Tantangan: Regulasi dan Pendanaan
Setelah kita bicarakan manfaat dan potensi, ternyata banyak tantangan yang dialami oleh pemerintah daerah dalam mendorong proyek EBT karena: masih adanya ketergantungan pada pendanaan pusat, rumitnya proses perizinan dan belum adanya kepastian harga jual listrik (feed-in tariff), lemahnya kapasitas teknis dan SDM di tingkat daerah dan minimnya insentif fiskal untuk proyek EBT skala kecil.
Tantangan di atas menyebabkan peran daerah dalam pengembangan EBT masih terbatas karena kebijakan energi sebagian besar masih tersentralisasi. Padahal daerah bisa jadi pionir dalam integrasi energi dengan kebijakan pembangunan lokal.
Rekomendasi: Desentralisasi Energi untuk Keadilan Iklim
Untuk mengatasi tantangan yang dihadapi yang disebutkan di atas dan agar transisi energi benar-benar adil serta menjangkau semua lapisan di daerah, pemerintah perlu mendorong desentralisasi energi melalui revisi UU Ketenagalistrikan, memberikan dana insentif daerah (DID) untuk proyek energi bersih berbasis masyarakat, menyediakan program pelatihan dan pendampingan teknis EBT untuk ASN dan pelaku usaha di daerah, dan membuka ruang partisipasi publik melalui koperasi energi terbarukan dan skema energi berbasis desa.

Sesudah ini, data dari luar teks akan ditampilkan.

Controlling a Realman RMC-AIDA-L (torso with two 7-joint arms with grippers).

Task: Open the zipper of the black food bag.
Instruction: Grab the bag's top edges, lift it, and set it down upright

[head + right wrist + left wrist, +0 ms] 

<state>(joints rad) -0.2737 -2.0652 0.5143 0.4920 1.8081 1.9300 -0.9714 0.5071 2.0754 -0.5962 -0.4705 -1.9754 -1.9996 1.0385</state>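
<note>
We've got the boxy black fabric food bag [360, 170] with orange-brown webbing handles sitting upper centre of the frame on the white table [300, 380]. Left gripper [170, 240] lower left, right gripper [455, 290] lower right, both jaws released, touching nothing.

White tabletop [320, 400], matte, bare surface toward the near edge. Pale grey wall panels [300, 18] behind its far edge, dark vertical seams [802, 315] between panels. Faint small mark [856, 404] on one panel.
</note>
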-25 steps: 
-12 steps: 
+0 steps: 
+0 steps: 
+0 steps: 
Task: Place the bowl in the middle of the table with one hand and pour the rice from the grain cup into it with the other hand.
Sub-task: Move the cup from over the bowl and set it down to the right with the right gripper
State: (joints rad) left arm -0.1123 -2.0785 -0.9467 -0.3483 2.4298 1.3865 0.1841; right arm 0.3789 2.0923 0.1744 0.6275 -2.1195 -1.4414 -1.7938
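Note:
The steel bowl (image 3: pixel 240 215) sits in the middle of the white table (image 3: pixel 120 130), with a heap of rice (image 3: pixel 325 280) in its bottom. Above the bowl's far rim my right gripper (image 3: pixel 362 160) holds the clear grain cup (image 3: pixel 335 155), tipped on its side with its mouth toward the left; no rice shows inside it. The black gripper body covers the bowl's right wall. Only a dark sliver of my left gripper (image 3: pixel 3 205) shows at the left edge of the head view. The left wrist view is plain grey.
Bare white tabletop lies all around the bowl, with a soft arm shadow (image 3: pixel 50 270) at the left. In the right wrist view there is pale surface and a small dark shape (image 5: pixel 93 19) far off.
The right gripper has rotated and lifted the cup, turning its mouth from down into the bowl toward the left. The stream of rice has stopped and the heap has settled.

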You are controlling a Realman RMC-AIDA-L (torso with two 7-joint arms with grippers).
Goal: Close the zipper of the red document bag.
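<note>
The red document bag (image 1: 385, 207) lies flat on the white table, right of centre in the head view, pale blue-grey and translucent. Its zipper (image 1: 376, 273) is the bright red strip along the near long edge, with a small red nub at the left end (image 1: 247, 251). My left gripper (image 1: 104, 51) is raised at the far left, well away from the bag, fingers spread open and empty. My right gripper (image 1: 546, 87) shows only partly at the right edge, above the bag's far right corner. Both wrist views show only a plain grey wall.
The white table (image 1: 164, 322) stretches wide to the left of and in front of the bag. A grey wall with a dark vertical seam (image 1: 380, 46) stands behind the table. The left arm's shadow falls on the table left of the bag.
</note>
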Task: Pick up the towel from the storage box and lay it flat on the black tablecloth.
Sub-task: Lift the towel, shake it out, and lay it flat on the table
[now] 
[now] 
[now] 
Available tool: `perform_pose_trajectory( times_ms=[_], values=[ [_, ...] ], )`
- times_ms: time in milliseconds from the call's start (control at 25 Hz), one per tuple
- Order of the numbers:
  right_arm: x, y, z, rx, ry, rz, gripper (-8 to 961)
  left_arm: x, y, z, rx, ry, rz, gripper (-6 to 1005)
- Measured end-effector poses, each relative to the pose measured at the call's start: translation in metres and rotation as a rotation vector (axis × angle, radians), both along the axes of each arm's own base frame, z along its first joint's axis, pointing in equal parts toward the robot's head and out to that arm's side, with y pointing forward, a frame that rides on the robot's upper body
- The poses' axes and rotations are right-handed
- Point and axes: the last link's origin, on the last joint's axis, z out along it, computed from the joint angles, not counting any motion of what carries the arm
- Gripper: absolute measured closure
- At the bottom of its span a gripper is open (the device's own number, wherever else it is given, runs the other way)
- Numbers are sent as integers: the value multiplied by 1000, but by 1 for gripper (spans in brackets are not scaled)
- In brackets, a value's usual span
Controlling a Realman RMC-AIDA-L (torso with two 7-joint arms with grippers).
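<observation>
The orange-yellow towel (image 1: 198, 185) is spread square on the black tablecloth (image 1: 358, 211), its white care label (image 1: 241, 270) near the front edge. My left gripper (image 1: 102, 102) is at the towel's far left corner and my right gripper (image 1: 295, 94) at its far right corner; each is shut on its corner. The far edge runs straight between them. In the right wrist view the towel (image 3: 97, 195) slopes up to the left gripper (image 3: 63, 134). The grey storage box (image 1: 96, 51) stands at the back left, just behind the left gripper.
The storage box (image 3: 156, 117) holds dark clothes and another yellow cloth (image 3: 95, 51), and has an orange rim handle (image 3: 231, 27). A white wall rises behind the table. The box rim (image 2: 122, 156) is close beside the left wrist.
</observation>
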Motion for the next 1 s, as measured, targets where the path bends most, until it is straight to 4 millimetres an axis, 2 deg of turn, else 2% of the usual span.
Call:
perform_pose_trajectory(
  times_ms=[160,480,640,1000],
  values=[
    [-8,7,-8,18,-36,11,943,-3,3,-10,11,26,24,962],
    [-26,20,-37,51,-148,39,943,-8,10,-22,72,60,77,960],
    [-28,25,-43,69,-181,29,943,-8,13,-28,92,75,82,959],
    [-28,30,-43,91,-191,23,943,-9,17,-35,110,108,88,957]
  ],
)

Sebagai penutup, pemanfaatan EBT di daerah bukan hanya isu lingkungan, tetapi isu kesejahteraan dan keadilan energi. Saat ini, yang dibutuhkan adalah sinergi antara pemerintah pusat, daerah, dan masyarakat lokal. Ketika daerah mulai memimpin transisi energi, rakyat dan tumpah darah Indonesia tidak hanya akan lebih hijau, tapi juga lebih makmur dan berdaulat secara energi. Semoga!